Items from a data source:
+ + + + + + +

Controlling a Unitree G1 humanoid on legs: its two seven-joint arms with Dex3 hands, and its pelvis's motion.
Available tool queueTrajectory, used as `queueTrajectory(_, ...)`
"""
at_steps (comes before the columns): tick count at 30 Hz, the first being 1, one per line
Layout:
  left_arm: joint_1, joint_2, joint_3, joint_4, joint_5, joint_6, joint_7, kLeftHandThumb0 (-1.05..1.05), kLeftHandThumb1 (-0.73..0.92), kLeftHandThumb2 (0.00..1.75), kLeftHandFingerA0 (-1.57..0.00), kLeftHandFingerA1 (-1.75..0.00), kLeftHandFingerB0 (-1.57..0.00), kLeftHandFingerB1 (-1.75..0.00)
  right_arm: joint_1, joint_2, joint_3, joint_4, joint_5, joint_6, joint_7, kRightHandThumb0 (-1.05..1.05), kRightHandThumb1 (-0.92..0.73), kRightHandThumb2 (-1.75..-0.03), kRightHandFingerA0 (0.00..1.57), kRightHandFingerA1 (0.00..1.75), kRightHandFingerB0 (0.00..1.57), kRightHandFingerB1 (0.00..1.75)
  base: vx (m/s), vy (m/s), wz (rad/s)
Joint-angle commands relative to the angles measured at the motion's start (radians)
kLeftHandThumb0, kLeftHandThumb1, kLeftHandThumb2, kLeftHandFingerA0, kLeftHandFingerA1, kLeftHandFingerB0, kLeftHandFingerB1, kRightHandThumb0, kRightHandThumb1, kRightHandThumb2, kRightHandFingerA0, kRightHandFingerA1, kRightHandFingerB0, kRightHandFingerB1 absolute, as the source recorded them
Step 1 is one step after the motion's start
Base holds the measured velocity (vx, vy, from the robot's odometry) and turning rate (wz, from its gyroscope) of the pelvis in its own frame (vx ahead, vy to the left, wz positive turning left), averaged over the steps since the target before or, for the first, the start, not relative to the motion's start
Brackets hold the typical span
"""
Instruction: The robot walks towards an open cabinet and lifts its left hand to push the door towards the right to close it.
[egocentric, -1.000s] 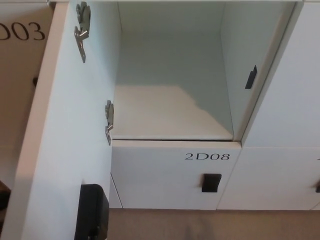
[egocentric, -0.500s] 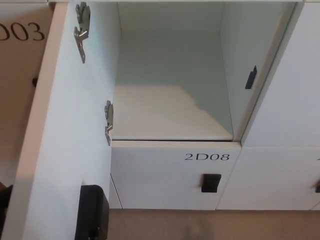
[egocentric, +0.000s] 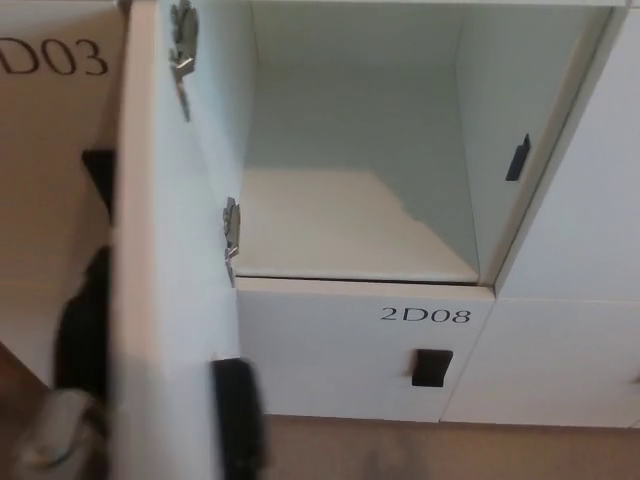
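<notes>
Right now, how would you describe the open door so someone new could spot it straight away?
Start at the open cabinet, the hollow compartment above the drawer front marked 2D08. The door stands out from its left edge on two metal hinges. It alone is swung out edge-on, with a black handle low down, while the neighbouring fronts are shut flat.

Left hand (egocentric: 82, 330) blurred, mostly hidden behind door (egocentric: 165, 300).

- Sitting below the open compartment: drawer front (egocentric: 350, 350) labelled 2D08, black handle (egocentric: 432, 367) underneath the label.
- Showing at far left: neighbouring panel (egocentric: 50, 150) marked D03.
- Running along bottom edge: tan floor (egocentric: 420, 450).
- Standing at right: plain white panels (egocentric: 580, 300).
</notes>
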Motion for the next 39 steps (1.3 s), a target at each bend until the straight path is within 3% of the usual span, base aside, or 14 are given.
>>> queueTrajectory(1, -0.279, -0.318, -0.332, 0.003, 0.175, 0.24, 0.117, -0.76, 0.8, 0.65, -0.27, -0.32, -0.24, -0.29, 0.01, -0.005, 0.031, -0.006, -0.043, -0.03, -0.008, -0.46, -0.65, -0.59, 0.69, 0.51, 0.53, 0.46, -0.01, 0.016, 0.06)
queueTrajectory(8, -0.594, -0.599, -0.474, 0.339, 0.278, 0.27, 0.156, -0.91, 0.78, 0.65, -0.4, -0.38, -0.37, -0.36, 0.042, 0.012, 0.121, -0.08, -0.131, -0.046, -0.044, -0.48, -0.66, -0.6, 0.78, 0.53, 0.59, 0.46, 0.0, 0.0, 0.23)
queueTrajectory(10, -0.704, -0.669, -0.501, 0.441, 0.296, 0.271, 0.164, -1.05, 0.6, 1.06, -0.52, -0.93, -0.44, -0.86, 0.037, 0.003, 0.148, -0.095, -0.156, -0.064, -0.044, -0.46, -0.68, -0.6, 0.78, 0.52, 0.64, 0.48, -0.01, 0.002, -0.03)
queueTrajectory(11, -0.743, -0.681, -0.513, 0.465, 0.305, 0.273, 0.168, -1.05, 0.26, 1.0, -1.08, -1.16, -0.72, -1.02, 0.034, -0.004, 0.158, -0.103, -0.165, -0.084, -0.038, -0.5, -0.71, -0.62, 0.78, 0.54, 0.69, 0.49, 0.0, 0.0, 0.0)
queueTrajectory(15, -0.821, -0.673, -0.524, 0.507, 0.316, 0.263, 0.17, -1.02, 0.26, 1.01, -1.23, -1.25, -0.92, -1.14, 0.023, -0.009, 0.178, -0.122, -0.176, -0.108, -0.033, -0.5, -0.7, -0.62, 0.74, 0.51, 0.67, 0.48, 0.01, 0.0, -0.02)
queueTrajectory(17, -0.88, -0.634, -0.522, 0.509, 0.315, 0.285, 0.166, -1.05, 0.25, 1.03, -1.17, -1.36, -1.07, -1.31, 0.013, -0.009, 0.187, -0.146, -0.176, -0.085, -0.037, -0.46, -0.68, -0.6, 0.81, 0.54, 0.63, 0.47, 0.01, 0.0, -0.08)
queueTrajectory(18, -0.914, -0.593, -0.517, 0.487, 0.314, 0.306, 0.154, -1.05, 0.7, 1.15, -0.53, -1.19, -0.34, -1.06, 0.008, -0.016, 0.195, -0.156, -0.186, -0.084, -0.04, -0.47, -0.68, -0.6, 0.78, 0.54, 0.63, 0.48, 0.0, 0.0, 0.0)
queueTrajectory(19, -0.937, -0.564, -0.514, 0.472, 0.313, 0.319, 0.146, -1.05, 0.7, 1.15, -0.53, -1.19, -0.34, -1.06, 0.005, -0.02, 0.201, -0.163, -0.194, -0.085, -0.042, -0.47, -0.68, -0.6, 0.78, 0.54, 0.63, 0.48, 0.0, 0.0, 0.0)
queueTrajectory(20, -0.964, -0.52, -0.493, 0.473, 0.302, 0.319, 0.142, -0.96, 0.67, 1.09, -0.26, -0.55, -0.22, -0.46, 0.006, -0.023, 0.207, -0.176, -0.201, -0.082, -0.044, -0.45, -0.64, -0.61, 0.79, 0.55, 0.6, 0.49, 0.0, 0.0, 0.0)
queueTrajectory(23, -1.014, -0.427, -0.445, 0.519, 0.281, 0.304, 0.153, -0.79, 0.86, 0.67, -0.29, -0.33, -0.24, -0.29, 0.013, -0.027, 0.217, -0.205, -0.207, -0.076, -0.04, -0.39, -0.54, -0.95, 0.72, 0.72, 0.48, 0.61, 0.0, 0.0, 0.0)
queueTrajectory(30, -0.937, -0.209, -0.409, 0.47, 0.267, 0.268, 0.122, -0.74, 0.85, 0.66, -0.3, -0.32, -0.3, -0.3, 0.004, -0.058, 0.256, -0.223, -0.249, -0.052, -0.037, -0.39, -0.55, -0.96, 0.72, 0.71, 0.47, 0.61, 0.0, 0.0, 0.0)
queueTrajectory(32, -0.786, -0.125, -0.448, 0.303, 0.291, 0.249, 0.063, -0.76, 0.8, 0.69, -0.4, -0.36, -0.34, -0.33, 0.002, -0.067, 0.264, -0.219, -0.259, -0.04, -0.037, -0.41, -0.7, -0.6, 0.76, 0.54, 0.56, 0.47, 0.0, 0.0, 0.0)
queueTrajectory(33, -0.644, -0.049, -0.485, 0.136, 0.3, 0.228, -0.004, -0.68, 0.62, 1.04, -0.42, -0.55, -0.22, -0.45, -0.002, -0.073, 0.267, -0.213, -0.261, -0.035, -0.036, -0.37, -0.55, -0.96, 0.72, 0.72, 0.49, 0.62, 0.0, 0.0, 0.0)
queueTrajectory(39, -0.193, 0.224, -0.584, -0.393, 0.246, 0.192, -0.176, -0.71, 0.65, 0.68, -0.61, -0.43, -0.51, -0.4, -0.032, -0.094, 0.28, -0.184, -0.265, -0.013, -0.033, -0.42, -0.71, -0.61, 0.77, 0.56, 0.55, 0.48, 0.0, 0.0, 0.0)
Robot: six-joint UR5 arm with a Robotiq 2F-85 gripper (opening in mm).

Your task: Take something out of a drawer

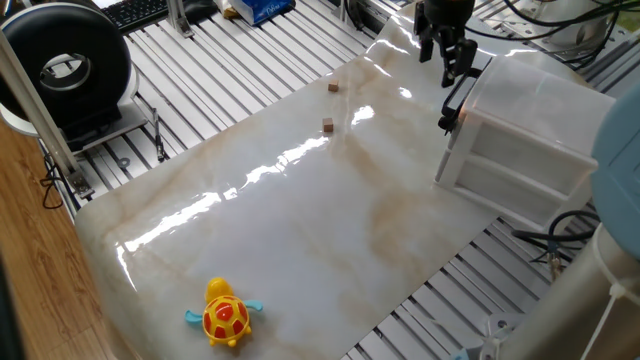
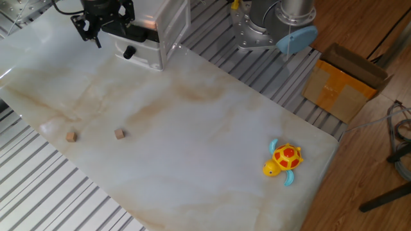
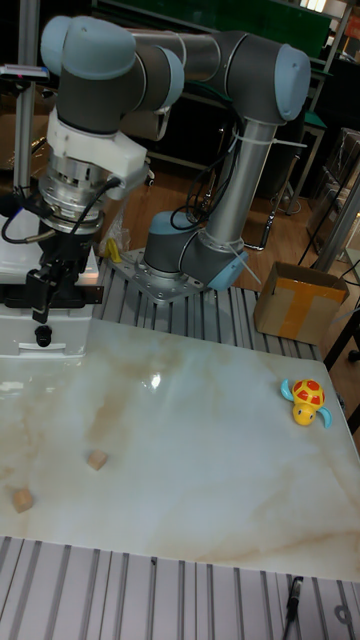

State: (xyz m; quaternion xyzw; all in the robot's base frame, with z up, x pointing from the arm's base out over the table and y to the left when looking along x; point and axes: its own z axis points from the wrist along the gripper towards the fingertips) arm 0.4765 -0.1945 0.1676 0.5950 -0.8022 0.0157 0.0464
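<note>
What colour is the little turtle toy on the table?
The turtle toy is yellow with a red and orange shell and blue flippers. It shows best in the other fixed view.

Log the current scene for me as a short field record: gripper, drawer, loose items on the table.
gripper: fingers open, holding nothing, poised at the handle of the top drawer
drawer state: looks closed; contents not visible through the translucent front
drawer unit: white plastic, at the table's edge
loose cubes: two small brown cubes on the marble tabletop, well clear of the unit
other: yellow toy turtle near the opposite end
</note>
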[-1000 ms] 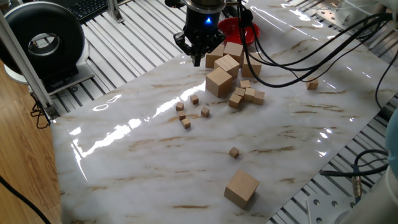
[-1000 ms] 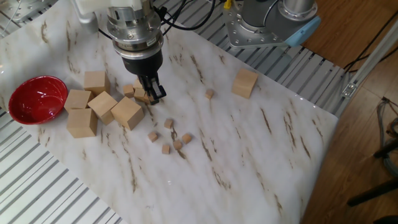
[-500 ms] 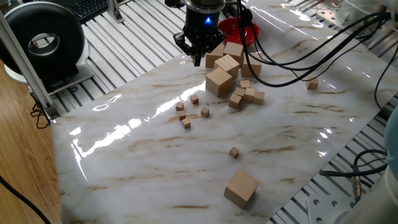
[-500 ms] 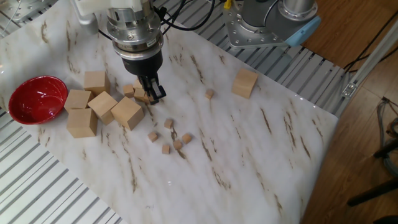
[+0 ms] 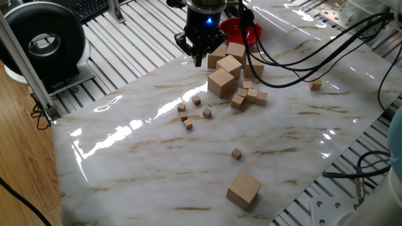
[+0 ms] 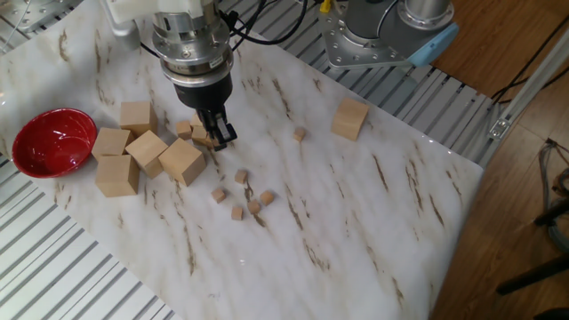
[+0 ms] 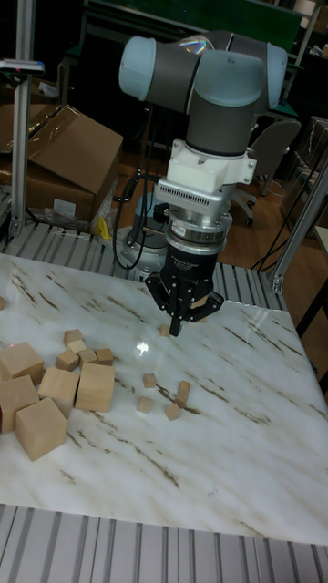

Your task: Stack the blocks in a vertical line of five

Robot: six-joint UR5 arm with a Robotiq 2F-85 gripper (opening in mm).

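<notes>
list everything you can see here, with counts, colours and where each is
tiny blocks: six, light wood; five loose mid-table, one apart
medium cubes: about four, light wood, clustered by the large ones
large cubes: six, light wood; five grouped near the bowl, one alone
bowl: one, red, table edge
table: one, white marble pattern
cardboard box: one, brown, behind the table
end effector: one, black, fingers together, low by the medium cubes

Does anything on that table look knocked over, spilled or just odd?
Nothing looks spilled or broken. The wooden cubes lie scattered loosely on the marble table, none stacked yet; one large cube sits alone near the edge, and the gripper hangs beside the small cubes.
</notes>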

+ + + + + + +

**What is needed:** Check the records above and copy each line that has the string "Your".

**Answer space:**
Your task: Take something out of a drawer
Your task: Stack the blocks in a vertical line of five

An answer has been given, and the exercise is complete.